Conidia longevity under soil conditions

Longevity was estimated on the basis of percent of conidia germination calculated as mentioned above in autoclaved (AS) and non-autoclaved (NAS) soil maintained under the same experimental conditions as used in the bioassay and inoculated with 107 conidia/g S. Longevity was evaluated over a period of 28 days using weekly 3 samples of 5 g of soil each. The samples were transferred to Erlenmeyer flasks containing 300 mL sterilized distilled water and 5 mL 0.1% Tween 80 and shaken at 150 rpm for 120 minutes. After this time, 0.1 mL aliquots of the supernatant were removed and plated onto dodine medium (3) modified by the addition of 15.0 g rice cream and 1 mg streptomycin per mL of culture medium. The plates were incubated for 96 h at 28ºC for viability evaluation by counting the colony forming units (cfu).

Bioassay preparation

The assay was carried out in 500 mL 7.5 cm deep plastic cups with a mouth diameter of 8.5 cm, containing 400 g of air-dried dirt red latossol typical of the citrus orchards region in the State of São Paulo, in two different preparations, one containing AS and the other NAS and moisturized to 75% humidity, obtained by determination of dry weight and addition of deionized sterile water. Different conidia concentration were incorporated into the soil as cited previously, and 50 larvae in the prepupal phase (13 days old) were then released on the soil surface for each of three replicates in the different treatments. Three replicates without conidia were maintained in each treatment as controls. The preparations were maintained under environmental conditions with humidity of approximately 75% and temperature of 28ºC.

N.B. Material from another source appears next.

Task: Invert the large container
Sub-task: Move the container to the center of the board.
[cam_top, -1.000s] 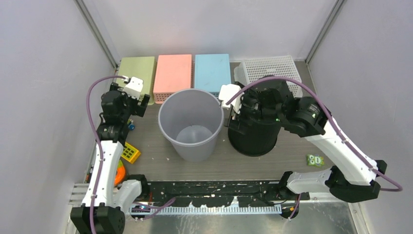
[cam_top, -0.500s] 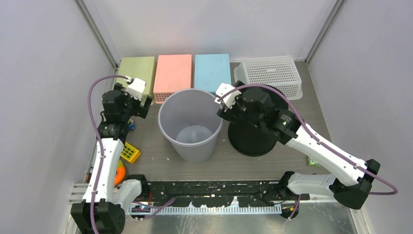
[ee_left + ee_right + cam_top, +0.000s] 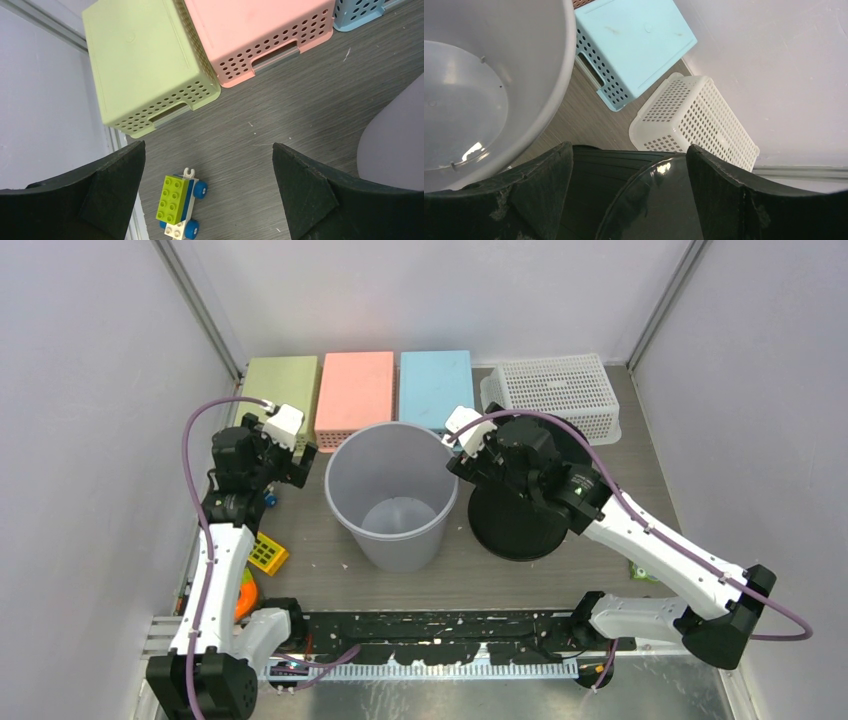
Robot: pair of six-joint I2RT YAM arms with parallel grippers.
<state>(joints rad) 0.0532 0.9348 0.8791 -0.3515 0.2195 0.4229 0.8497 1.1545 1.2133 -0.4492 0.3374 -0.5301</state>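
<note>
The grey wood-grain table [image 3: 320,565] is boxed in by pale walls [image 3: 100,390]. The large grey container [image 3: 392,495] stands upright, just right of the wide-open, empty left gripper [image 3: 298,462]. Its rim is just left of the right gripper [image 3: 629,192], likewise spread wide above a black tub [image 3: 520,525]. Open table lies behind both grippers.

Top camera looks down from the near edge; wrist cameras sit close, likely sharing the grey bin [image 3: 395,140].

Claw [image 3: 628,150] spread over black bin [image 3: 659,200] beside grey bucket [image 3: 499,75].
</note>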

The effect of treatment on the emerging population in relation to the control was evaluated daily after the emergence of the first adult. The infection confirmation by the fungus was done by collecting and carefully washing dead hosts (larvae, pupae and adults) three times in 2.5% (v/v) sodium hypochloride, and 0.1% (v/v) Tween 80 solution for 3 minutes and three times in 0.85% NaCl solution. After being washed, they were transfered to a moisturized chamber and incubated at 28ºC, until development of the propagulus of the fungus on the cadaver. The median lethal concentration (LC50) was calculated by the probit method (7) with correction for the natural population reduction in the control (1).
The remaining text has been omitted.